*AIM OF THE TASK:* Find the word "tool" in the data below and copy each line that holds it.

*DATA FOR THE TASK:*
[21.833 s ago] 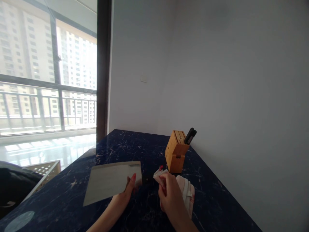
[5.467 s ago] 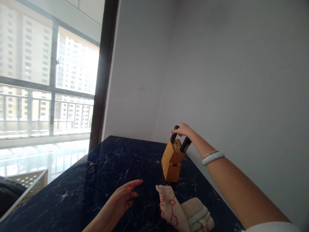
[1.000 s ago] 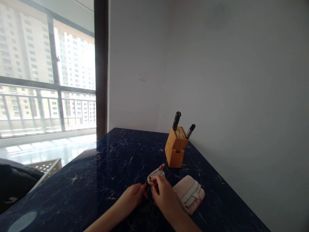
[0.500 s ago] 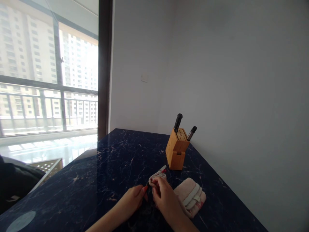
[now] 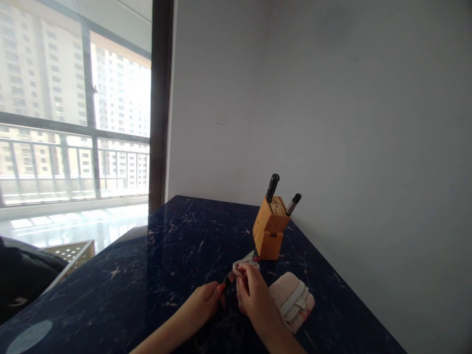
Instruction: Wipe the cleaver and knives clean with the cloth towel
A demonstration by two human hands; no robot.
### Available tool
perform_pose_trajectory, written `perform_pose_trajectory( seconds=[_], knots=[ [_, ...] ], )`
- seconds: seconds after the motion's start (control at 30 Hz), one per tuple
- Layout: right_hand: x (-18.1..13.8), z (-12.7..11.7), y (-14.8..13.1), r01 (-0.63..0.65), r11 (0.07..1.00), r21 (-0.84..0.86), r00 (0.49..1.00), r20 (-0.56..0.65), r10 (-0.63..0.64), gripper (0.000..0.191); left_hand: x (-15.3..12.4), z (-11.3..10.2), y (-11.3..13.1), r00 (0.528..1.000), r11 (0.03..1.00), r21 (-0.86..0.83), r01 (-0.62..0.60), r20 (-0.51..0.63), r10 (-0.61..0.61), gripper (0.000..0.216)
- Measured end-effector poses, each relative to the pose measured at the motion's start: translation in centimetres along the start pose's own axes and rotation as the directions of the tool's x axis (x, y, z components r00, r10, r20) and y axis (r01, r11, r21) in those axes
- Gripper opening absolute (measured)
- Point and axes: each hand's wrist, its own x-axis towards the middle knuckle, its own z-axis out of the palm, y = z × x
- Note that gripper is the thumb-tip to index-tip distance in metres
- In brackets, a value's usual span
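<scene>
My left hand is closed on a short dark handle, apparently of a knife, just above the dark blue marble counter. My right hand pinches a pale cloth with red marks wrapped over what sticks out of that handle. The blade itself is hidden by the cloth and my fingers. A folded pink towel lies just right of my right hand. Behind the cloth stands a wooden knife block holding a black handle and a thinner grey-tipped handle.
A grey wall runs along the counter's right and far sides. The counter's left edge drops to a shiny floor, with a perforated tray and a dark bundle below. A tall window fills the left.
In the last second my right hand has slid the cloth a little farther from me, towards the knife block. My left hand has stayed where it was. The view has shifted slightly.
</scene>
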Motion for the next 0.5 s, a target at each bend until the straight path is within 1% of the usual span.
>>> perform_pose_trajectory(
  seconds=[0.2,0.27,0.37,0.43,0.5],
  knots=[
    [-0.4,0.4,-0.1,0.086,0.996,0.000,0.994,0.075,-0.086,0.029,0.1,0.0,-0.2,1.000,1.000,0.001,0.007,-0.015,-0.007,0.054],
    [-0.3,0.4,0.2,0.068,0.998,-0.018,0.997,0.040,-0.067,0.028,0.1,0.0,-0.3,1.000,1.000,0.002,0.009,-0.003,-0.009,0.055],
    [0.1,0.2,1.0,0.026,0.999,-0.038,0.999,-0.029,-0.027,0.025,0.0,-0.1,-0.1,1.000,1.000,0.021,-0.020,0.006,0.020,0.054],
    [0.1,0.1,1.2,0.026,0.999,-0.035,0.999,-0.027,-0.026,0.025,-0.1,-0.2,0.2,0.999,0.999,0.033,-0.034,0.006,0.033,0.054],
    [0.0,0.0,0.9,0.032,0.999,-0.031,0.999,0.011,-0.032,0.026,-0.1,-0.3,0.3,0.999,0.999,0.034,-0.033,0.009,0.033,0.053]
  ],
)
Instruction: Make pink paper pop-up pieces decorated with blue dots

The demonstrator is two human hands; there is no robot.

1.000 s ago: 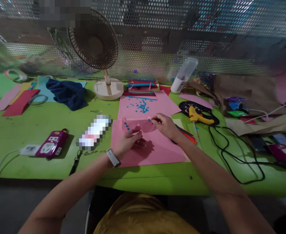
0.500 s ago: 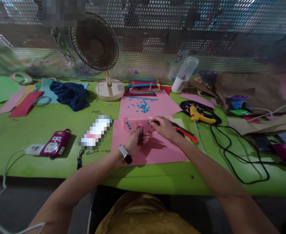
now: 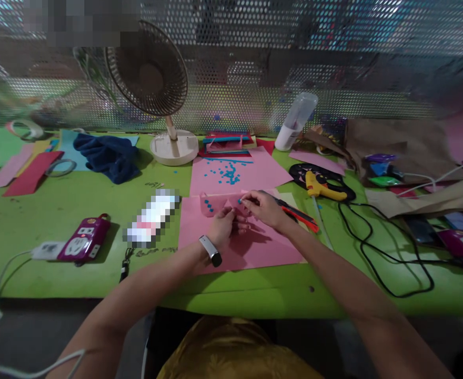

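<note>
1. Left hand [image 3: 224, 230], silver-banded watch [image 3: 210, 250] at wrist: holds small pink paper cutout [image 3: 218, 204] by its lower edge, above large flat pink paper sheet [image 3: 200, 258] on green table [image 3: 97, 281].
2. Right hand [image 3: 265, 208]: fingertips drawn together at small blue square [image 3: 240, 201], cutout's right half; cannot tell whether gripping it.
3. Beyond: second pink sheet [image 3: 205, 187], scattered with blue bits [image 3: 232, 173].
4. Farther: round-headed fan [image 3: 151, 78], cream base.
</note>
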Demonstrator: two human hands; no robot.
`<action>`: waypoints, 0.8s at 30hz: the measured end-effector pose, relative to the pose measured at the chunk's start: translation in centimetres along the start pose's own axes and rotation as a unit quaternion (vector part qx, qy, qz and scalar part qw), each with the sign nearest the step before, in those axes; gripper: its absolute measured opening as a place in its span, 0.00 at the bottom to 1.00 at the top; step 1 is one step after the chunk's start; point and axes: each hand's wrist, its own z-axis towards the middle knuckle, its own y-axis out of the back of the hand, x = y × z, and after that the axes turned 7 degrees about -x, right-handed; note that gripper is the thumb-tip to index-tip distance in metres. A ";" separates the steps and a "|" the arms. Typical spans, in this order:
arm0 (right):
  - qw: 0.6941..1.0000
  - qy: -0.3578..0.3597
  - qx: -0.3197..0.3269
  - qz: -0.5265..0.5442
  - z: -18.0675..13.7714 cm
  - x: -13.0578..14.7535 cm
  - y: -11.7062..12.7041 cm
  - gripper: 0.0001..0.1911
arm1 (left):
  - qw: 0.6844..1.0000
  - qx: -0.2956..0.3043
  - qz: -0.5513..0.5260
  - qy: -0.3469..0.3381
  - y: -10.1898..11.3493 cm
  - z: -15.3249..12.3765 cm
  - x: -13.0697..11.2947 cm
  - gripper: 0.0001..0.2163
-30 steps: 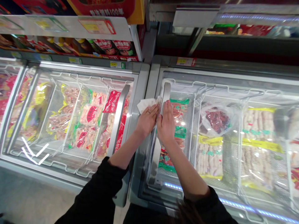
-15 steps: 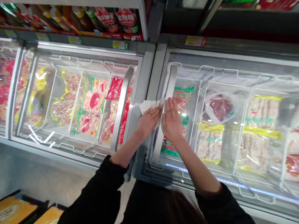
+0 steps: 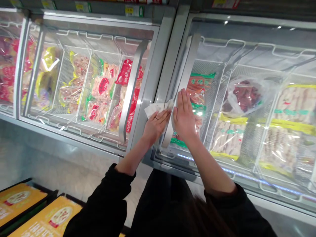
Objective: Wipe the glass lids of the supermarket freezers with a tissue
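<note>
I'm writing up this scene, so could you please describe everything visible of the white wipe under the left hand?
The white wipe looks thin and soft, paper or cloth, unclear which, with faint greyish marks. Creased, with a loose corner pointing left, it lies across adjoining freezer frames, partly hidden beneath the left hand.

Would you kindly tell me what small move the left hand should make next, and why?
I would probably slide the left hand with the white cloth slightly farther up the grey freezer edge. The cloth lies under its fingers there, and the edge runs on beyond them, while the right hand lies flat by the lid handle, seemingly out of the way.
</note>
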 end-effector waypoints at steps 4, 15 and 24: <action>1.000 0.005 -0.004 0.005 -0.8 0.1 -0.4 0.37 | 1.000 0.006 -0.007 0.017 0.0 -0.3 0.0 0.24; 1.000 0.024 0.014 0.001 -7.8 1.3 -0.2 0.36 | 0.998 -0.003 0.001 0.056 -0.3 -9.8 -4.5 0.25; 0.999 0.035 0.001 0.005 -8.4 0.9 -1.1 0.36 | 0.995 -0.017 0.008 0.096 -0.7 -11.6 -5.3 0.26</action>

*TASK SOLUTION:*
### Available tool
- Measured end-effector poses, each relative to the pose measured at the motion's start: translation in centimetres along the start pose's own axes and rotation as the directions of the tool's x axis (x, y, z components r00, r10, r20) and y axis (r01, r11, r21) in those axes

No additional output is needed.